═══ Data excerpt

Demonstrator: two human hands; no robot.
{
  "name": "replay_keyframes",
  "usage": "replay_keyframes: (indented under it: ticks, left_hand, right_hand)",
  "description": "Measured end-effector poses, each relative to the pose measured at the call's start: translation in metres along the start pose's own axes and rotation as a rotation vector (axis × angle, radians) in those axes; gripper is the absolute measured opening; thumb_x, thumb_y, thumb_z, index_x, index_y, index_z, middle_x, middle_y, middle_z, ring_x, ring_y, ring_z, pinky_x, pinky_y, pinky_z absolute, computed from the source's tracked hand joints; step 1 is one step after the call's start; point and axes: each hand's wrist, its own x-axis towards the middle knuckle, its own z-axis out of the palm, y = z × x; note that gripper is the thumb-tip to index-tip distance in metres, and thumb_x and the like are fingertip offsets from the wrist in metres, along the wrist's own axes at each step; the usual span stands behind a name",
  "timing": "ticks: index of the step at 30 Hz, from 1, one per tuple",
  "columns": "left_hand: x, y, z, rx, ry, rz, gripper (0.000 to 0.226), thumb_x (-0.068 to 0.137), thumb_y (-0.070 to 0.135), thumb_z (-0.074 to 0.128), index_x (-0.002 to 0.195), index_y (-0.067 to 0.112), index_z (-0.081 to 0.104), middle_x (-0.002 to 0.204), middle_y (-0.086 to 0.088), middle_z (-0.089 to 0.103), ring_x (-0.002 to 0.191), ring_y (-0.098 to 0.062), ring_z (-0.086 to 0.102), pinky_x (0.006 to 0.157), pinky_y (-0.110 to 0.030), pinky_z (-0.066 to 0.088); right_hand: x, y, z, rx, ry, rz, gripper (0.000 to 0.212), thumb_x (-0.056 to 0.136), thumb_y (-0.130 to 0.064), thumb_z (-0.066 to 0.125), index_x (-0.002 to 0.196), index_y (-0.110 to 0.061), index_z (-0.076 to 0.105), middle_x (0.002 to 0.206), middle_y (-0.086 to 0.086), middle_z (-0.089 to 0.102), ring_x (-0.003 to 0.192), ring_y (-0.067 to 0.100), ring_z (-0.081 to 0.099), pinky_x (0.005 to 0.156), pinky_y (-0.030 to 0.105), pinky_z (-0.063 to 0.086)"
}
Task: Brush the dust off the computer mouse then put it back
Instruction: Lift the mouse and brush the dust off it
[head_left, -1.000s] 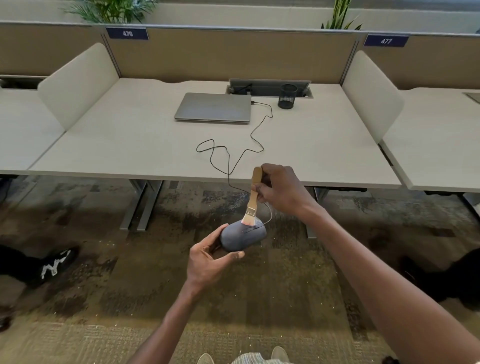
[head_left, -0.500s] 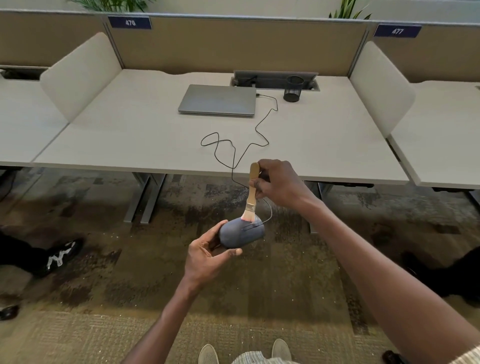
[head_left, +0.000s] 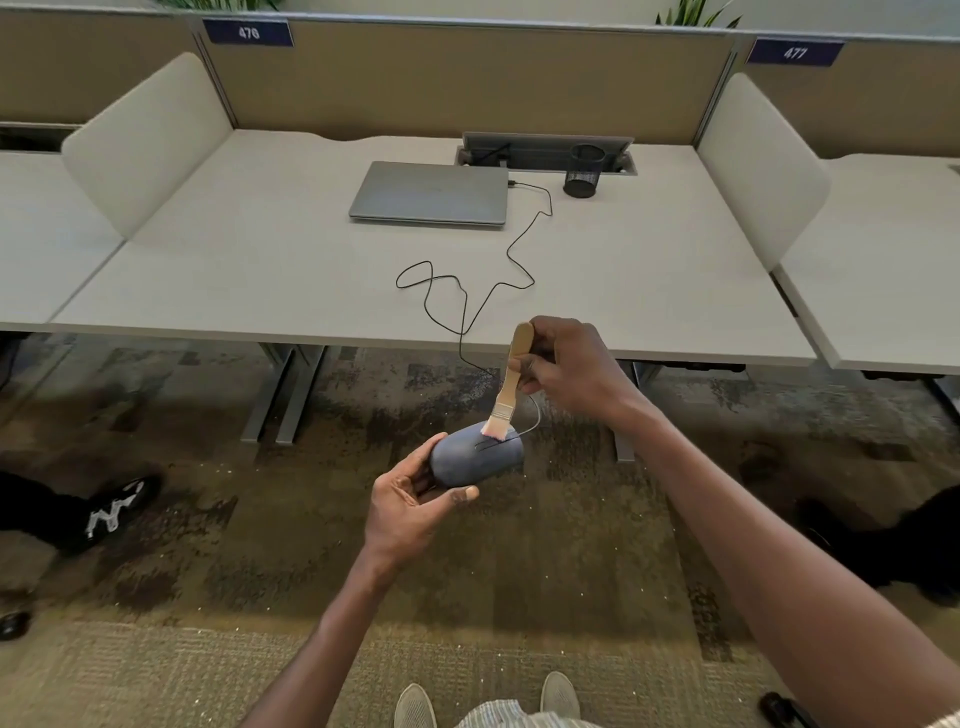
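Little has shifted since the earlier frames: brush and mouse are held in the same pose, while the view has tipped slightly so the desk sits lower in the picture.

Pale beige rectangular office desk (head_left: 260, 270): occupies the upper field, 10 to 2 o'clock. Closed grey slim laptop (head_left: 431, 193): lies flat at 12 o'clock. Black mesh cylindrical pen cup (head_left: 583, 171): stands at 1 o'clock, just beside the laptop. Thin black cable (head_left: 511, 257): runs from the laptop, loops across the desktop, drops over the front edge to the mouse.

Right hand (head_left: 574, 366): fingers are clenched round the small wooden-handled flat brush with pale bristles (head_left: 511, 376); bristles touch the mouse's top.

Left hand (head_left: 410, 501): fingers are curled about the rear end of the dark grey-blue oval plastic computer mouse (head_left: 478, 454), which is held in the air off the desk, at centre, above the carpet.

Handling, judged: light, rigid, smooth shell, somewhat slippery; best gripped at the flanks. Cable drag is to be allowed for when it is replaced.
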Motion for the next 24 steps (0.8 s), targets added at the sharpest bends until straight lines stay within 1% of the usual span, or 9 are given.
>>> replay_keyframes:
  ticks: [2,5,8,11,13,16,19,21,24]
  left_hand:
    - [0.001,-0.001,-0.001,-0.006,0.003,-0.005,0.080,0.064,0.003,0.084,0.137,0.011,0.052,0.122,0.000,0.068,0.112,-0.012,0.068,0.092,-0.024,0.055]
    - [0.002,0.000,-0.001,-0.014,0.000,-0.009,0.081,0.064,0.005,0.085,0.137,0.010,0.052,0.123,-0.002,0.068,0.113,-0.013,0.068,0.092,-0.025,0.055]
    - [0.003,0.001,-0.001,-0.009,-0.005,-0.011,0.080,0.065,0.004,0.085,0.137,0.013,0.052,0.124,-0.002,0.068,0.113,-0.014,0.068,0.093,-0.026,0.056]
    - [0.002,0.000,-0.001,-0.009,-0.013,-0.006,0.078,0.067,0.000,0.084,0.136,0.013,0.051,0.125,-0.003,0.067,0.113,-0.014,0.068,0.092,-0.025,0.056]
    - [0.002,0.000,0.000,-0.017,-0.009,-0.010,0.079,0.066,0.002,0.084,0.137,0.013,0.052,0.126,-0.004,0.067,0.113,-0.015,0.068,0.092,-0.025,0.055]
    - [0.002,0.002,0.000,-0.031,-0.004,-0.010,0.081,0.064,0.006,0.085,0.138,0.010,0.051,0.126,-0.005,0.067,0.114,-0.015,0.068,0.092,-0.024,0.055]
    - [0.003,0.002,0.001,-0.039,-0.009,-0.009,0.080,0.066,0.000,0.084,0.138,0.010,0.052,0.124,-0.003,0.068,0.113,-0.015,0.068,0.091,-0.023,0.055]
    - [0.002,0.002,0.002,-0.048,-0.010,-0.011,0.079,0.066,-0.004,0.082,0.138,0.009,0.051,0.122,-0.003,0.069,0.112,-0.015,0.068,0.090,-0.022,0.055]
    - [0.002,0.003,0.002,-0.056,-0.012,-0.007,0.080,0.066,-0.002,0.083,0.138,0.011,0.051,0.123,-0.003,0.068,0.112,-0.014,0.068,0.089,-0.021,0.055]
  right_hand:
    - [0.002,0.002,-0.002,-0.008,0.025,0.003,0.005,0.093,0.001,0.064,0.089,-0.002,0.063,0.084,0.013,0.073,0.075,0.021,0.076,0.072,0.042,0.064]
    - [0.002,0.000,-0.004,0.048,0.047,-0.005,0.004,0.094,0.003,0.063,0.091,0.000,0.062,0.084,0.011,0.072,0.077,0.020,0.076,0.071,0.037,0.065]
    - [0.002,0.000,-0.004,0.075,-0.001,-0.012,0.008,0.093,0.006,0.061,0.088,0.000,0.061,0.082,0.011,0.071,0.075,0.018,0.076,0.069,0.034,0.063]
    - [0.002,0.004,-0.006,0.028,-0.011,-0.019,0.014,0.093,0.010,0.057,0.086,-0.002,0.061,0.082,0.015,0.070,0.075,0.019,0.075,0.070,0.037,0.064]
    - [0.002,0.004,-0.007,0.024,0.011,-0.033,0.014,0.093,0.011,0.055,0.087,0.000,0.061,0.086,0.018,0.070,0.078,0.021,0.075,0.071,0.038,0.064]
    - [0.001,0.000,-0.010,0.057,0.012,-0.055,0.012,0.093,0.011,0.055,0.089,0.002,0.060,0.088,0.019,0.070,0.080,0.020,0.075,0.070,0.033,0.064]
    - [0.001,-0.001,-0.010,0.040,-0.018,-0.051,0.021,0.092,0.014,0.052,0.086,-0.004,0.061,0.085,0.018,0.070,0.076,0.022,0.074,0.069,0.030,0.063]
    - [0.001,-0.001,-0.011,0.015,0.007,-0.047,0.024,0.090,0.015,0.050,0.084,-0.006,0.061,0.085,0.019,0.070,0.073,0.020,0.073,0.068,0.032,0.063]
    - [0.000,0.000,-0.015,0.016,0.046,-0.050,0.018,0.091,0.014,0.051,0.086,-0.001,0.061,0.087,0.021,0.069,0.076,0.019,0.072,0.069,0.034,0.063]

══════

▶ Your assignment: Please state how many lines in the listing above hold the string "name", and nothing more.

▶ Solution below: 2